Search the records for the string "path", and show each line where it appears.

**Dataset entries:**
>>>
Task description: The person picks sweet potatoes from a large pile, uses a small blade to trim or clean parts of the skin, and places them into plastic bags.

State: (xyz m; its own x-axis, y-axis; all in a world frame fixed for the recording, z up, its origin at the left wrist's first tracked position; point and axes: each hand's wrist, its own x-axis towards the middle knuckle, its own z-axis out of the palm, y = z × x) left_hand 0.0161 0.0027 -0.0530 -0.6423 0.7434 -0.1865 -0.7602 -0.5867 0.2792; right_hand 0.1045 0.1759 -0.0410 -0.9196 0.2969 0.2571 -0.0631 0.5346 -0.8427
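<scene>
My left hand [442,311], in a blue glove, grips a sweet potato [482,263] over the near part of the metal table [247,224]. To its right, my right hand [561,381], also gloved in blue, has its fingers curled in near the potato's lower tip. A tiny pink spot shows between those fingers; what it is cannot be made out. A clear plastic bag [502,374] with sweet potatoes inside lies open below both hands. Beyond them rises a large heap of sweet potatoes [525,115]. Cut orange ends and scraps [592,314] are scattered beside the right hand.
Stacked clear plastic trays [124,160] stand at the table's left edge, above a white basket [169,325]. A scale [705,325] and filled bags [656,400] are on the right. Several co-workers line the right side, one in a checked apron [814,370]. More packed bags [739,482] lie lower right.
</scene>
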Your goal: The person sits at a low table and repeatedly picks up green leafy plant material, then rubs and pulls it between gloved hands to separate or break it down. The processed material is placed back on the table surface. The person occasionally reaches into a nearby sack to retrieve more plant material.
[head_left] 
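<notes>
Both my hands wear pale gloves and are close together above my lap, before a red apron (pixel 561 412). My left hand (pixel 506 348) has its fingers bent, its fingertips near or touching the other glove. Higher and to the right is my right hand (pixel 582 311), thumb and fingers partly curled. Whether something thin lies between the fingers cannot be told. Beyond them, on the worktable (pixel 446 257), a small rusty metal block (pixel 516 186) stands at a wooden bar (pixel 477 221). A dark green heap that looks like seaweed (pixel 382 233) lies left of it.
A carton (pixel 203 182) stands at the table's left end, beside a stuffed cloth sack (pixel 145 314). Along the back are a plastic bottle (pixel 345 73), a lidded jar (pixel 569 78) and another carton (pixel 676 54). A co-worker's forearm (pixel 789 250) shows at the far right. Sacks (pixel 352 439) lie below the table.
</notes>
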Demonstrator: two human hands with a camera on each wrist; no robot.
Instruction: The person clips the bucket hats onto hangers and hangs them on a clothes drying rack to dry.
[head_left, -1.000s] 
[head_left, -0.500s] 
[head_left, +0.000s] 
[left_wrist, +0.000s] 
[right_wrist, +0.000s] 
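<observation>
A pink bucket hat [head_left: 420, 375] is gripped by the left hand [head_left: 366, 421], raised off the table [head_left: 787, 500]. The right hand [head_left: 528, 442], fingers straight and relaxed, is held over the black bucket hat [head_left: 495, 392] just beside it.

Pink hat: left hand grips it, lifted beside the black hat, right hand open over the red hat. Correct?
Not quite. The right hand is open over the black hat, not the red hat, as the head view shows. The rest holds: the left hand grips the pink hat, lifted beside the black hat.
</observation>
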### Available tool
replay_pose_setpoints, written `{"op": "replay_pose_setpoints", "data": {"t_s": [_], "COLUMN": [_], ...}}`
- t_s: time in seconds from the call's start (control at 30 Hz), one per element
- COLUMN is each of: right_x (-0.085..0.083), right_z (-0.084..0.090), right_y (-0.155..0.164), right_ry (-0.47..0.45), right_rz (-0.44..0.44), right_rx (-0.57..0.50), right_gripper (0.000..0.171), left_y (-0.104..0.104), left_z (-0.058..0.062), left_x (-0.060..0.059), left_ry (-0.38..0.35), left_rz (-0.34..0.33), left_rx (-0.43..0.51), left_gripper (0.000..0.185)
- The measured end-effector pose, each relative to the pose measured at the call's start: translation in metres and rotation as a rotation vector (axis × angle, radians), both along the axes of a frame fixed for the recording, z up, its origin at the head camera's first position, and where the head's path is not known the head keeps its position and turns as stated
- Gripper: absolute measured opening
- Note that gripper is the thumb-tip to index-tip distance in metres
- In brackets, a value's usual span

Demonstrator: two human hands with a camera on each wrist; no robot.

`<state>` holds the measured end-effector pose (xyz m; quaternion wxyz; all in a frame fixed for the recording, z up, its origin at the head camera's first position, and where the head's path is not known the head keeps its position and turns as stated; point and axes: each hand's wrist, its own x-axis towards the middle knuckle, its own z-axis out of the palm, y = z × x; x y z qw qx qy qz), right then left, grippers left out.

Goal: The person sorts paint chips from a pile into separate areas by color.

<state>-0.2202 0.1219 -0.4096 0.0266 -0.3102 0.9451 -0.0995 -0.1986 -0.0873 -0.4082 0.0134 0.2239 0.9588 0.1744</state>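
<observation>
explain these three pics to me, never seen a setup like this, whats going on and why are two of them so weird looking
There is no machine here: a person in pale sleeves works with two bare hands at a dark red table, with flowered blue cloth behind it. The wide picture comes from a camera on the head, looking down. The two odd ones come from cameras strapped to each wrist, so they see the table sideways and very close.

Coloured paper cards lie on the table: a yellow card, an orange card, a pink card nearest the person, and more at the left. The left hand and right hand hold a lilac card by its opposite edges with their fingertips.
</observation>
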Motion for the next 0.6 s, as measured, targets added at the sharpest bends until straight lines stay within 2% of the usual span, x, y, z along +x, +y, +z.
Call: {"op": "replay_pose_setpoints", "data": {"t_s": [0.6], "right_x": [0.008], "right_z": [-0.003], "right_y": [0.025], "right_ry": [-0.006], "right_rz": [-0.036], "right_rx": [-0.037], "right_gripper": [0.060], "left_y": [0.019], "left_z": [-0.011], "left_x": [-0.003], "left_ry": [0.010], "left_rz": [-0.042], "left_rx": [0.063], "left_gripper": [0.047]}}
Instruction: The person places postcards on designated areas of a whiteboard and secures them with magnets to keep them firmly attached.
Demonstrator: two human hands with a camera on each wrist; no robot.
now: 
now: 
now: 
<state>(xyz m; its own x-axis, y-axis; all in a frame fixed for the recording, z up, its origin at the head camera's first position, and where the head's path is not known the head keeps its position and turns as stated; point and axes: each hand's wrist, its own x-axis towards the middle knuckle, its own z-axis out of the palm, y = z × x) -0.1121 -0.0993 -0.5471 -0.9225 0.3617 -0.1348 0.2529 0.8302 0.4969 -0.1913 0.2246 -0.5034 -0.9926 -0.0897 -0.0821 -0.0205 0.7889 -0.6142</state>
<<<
**Answer for this exercise:**
- The measured end-effector pose, each relative to the pose measured at the call's start: translation in metres and rotation as a rotation vector (axis × angle, radians), both along the axes of a frame fixed for the recording, z up, its origin at the head camera's first position, and where the head's path is not known the head keeps its position and turns as stated
`<state>` holds the measured end-effector pose (xyz m; quaternion wxyz; all in a frame fixed for the recording, z up, its origin at the head camera's first position, and where the head's path is not known the head keeps its position and turns as stated; point and axes: each hand's wrist, its own x-axis towards the middle knuckle, its own z-axis out of the palm, y = z × x; x y z qw qx qy qz), right then left, grippers left out.
<state>(xyz m; its own x-axis, y-axis; all in a frame fixed for the recording, z up, its origin at the head camera's first position, and where the head's path is not known the head keeps its position and turns as stated; point and axes: each hand's wrist, its own x-axis towards the middle knuckle, its own z-axis out of the palm, y = z × x) -0.1121 -0.0993 -0.5471 -0.9225 0.3617 -0.1348 0.2529 0.8302 0.4969 -0.1913 0.2246 -0.5034 -0.9926 -0.0897 -0.0821 -0.0205 0.7889 -0.6142</state>

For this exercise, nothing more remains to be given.